The first of several public meetings will be held on the study on Tuesday, April 19, 2022 at 12:00 – 1:30 Eastern. Principal investigators David Drabkin and Christopher Yukins will discuss initial steps from the study, and will seek input on the questions posed by Congress, above. The meeting will be virtual and will not be recorded, and attendance is limited.
President Biden recently signed into law the Infrastructure Investment and Jobs Act, Public Law 117-58 (Nov. 15, 2021), trillion-dollar legislation intended to rebuild U.S. infrastructure. This webinar will focus on Title IX of the new law, the “Build America, Buy America” Act (BABA), which will impose much broader domestic-preference requirements on items purchased using federal grants, tighten federal procurement requirements under the Buy American Act, and launch a review of U.S. agreements that have opened defense markets with U.S. allies around the world.
Part I of the BABA addresses procurement for infrastructure supported by federal financial assistance. As commentator Dustin Painter noted, unlike the “Buy American” requirements of Section 1605 of the 2009 American Recovery and Reinvestment Act, the domestic content requirements imposed by the BABA are “not limited to the funds appropriated or authorized” by the new legislation — and so the new law likely will have a broader impact on all federally funded infrastructure programs.
Under the new legislation, all iron and steel products and construction materials must be produced in the United States. Manufactured products will need to be manufactured in the United States, and at least 55 % of their component costs will need to be U.S.-origin.

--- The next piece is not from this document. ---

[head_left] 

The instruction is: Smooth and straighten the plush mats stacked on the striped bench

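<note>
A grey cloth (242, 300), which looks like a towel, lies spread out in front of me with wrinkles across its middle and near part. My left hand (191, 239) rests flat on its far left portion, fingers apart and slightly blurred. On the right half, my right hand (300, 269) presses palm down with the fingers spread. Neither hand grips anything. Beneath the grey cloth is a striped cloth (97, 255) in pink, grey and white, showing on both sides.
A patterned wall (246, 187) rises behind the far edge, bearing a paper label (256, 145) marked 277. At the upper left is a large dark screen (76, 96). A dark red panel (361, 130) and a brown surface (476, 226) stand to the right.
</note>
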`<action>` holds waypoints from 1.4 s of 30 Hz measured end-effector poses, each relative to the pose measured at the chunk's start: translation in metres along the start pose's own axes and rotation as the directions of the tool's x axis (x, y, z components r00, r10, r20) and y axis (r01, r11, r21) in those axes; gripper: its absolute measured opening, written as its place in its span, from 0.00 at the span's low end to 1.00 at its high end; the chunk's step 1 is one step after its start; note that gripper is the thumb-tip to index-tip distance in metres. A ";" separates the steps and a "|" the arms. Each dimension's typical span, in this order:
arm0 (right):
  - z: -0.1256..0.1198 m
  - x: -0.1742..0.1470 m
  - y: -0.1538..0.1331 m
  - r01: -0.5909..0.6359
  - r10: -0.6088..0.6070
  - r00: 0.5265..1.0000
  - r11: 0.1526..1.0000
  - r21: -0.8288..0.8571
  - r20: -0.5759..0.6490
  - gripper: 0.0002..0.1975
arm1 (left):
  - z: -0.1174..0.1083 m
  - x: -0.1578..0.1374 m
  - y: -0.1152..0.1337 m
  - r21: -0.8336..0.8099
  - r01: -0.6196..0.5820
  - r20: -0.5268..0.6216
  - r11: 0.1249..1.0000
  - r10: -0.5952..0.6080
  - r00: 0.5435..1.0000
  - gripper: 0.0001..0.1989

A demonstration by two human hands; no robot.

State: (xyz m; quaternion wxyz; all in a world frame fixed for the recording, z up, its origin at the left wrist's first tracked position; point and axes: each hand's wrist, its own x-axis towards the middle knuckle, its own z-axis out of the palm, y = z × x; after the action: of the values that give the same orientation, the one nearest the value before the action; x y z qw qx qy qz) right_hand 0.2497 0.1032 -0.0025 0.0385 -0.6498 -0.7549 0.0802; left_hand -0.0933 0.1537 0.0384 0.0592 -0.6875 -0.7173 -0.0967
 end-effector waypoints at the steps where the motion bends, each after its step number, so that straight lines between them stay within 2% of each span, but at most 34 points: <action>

Domestic-content waivers on projects funded with federal assistance will need to be published for comment (much as the Biden administration has begun to publish federal waivers for Buy American Act purposes). Waivers will be available only if applying the U.S. preference (1) will be inconsistent with the public interest, (2) iron, steel, manufactured products or construction materials are not produced in U.S. in sufficient and reasonably available quantity or satisfactory quality, or (3) inclusion of domestic products or materials will increase overall project cost by 25 percent.
In line with the new legislation, the U.S. Office of Management & Budget (OMB) guidance for federal grantees (set forth in Title 2 of the Code of Federal Regulations) may be amended to reflect the new domestic content requirements, which are to be applied consistently with international trade agreements. In the meantime, in a December 20, 2021 memorandum, OMB asked federal agencies for extensive data on the iron and steel, manufactured goods and construction materials used in federally supported infrastructure projects.
As former U.S. trade official Jean Heilman Grier noted in a recent post, under most current free trade agreements the United States has already excepted highways, mass transit and airport projects. This has meant that foreign firms may “participate in such projects but must comply with the ‘Buy America’ requirements.” Under the new legislation, Ms. Grier wrote, the “broader implication of the expansion of domestic preferences to all infrastructure projects that receive federal funds is that the U.S. would not likely be able to offer [those projects as market-opening concessions] in future procurement negotiations.”
Part II of the the BABA includes a suite of “Make It In America” provisions, which echo President Biden’s January 2021 Executive Order 14005. Under the legislation, a new “Made in America Office” is to be established in OMB, which will oversee more rigorous standards for Buy American Act (BAA) waivers. The new legislation also reflects a sense of Congress that the Buy American Act should be applied with a 75% domestic content requirement — a substantial increase from the traditional 50% requirement, which was increased by President Trump.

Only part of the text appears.